- Born: January 28, 1972 (age 53) Stamford, Connecticut
- Occupation(s): Actor, singer
- Years active: 1988–present

= Luther Creek =

American actor and singer

Luther Creek (born January 28, 1972) is an American actor and singer best known for his roles in Broadway and West End musicals.

==Biography==
Born in Stamford, Connecticut, Creek is the son of J. Fred Creek, a realtor from New Mexico, and his wife Patricia, originally of Indianapolis. Luther grew up in towns throughout the Midwest and Southwest, as his family moved frequently. He attended high school in Indiana, where he began to perform in community theatre.
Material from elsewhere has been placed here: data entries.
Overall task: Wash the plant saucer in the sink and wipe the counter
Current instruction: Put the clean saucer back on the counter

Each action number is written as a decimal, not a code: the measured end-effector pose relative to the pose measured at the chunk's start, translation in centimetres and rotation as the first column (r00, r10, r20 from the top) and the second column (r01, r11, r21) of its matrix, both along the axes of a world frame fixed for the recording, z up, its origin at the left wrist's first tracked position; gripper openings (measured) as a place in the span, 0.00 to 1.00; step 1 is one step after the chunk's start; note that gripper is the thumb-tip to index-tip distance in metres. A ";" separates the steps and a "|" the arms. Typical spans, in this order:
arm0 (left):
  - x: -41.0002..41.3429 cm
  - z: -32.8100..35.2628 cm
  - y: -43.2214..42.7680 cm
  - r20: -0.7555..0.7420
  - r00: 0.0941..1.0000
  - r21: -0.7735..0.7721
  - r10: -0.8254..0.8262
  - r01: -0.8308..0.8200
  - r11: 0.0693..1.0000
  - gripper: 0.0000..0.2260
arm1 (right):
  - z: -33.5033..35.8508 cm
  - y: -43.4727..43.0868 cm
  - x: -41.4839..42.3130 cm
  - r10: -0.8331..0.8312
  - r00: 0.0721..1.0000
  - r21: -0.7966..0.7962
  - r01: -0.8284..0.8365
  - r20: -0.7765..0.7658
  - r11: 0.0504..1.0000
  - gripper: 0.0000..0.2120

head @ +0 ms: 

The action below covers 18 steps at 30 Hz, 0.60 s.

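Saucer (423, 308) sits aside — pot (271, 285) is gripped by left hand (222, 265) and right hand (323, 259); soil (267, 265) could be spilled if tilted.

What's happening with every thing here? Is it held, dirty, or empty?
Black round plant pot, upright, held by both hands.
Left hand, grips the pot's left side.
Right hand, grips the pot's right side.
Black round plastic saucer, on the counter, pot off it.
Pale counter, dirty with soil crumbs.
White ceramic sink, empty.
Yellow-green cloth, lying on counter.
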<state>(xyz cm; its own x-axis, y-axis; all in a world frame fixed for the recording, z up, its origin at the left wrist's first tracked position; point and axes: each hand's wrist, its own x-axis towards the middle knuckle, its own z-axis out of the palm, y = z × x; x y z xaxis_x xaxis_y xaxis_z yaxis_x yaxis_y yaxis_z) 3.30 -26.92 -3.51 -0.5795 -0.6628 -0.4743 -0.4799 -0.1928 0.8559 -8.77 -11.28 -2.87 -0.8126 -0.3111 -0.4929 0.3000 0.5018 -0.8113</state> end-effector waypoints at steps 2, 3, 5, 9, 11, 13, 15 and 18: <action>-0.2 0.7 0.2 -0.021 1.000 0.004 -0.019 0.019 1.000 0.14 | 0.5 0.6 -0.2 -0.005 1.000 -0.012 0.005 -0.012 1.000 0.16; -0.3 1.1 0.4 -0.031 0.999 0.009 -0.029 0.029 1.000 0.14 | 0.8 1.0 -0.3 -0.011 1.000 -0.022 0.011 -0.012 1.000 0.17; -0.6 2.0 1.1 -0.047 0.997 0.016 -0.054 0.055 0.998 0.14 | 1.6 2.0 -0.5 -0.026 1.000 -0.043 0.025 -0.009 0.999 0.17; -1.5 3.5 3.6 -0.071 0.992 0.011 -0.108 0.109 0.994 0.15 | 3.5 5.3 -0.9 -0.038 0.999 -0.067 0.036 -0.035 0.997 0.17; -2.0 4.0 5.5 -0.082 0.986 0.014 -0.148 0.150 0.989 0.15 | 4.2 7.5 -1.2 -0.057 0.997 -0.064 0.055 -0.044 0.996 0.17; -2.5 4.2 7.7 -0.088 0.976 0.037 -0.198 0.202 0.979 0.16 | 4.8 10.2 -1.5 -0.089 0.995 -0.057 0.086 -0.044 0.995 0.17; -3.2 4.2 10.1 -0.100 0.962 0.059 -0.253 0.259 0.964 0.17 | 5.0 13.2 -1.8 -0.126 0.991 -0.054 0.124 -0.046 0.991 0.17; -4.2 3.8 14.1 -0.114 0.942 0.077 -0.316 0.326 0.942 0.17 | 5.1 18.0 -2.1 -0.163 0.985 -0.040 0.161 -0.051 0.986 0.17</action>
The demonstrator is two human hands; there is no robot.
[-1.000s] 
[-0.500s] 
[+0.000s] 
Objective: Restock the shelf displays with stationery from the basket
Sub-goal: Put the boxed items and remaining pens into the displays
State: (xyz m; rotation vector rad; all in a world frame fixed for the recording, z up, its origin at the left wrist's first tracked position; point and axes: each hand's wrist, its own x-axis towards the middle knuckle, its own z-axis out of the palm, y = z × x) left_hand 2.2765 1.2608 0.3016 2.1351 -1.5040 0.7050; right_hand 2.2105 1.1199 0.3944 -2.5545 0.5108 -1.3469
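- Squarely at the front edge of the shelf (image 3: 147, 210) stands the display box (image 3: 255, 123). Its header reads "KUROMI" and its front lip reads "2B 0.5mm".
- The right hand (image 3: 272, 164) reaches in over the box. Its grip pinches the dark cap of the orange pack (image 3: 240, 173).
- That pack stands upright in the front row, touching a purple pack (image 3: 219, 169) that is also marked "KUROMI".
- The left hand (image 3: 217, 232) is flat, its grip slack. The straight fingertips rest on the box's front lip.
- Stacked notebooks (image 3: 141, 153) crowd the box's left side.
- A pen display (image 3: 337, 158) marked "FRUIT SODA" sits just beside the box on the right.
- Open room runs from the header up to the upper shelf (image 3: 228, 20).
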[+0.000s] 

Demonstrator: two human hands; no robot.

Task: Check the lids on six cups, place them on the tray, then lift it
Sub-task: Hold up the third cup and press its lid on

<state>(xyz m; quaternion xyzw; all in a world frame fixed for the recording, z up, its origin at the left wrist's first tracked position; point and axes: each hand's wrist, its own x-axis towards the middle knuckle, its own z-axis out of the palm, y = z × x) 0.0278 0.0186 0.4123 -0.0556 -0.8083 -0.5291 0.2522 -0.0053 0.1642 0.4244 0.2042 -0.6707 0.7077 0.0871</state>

He also performed in rock bands.

==Acting career==
Creek's Broadway roles include Roger Davis in Rent (1998, after having played Mark Cohen in the National Tour of Rent beginning in 1996 and then Roger beginning in 1997), Lyle in Footloose (1999) and Bobby Strong in Urinetown (2003). In the early 1990s, Creek understudied the title role in the European premiere of Tommy. Creek also played the role of Claude in the (1993) James Rado-directed, 25th anniversary U.S. national tour of Hair (1994) and the 2001 City Center Encores! concert of Hair with Tom Plotkin and Idina Menzel. He also appeared in the 2000 revival of Jesus Christ Superstar. Off-Broadway roles have included Peter in A Man of No Importance (2002). His latest role is Woof in the 2010 West End revival of Hair. He is currently starring in the new Broadway musical Spider-Man: Turn Off the Dark, in the role of Kenny "Kong" McFarlane, among others. The show began previews on November 28, 2010, and opened June 14, 2011. The show’s Broadway run concluded on January 4, 2014.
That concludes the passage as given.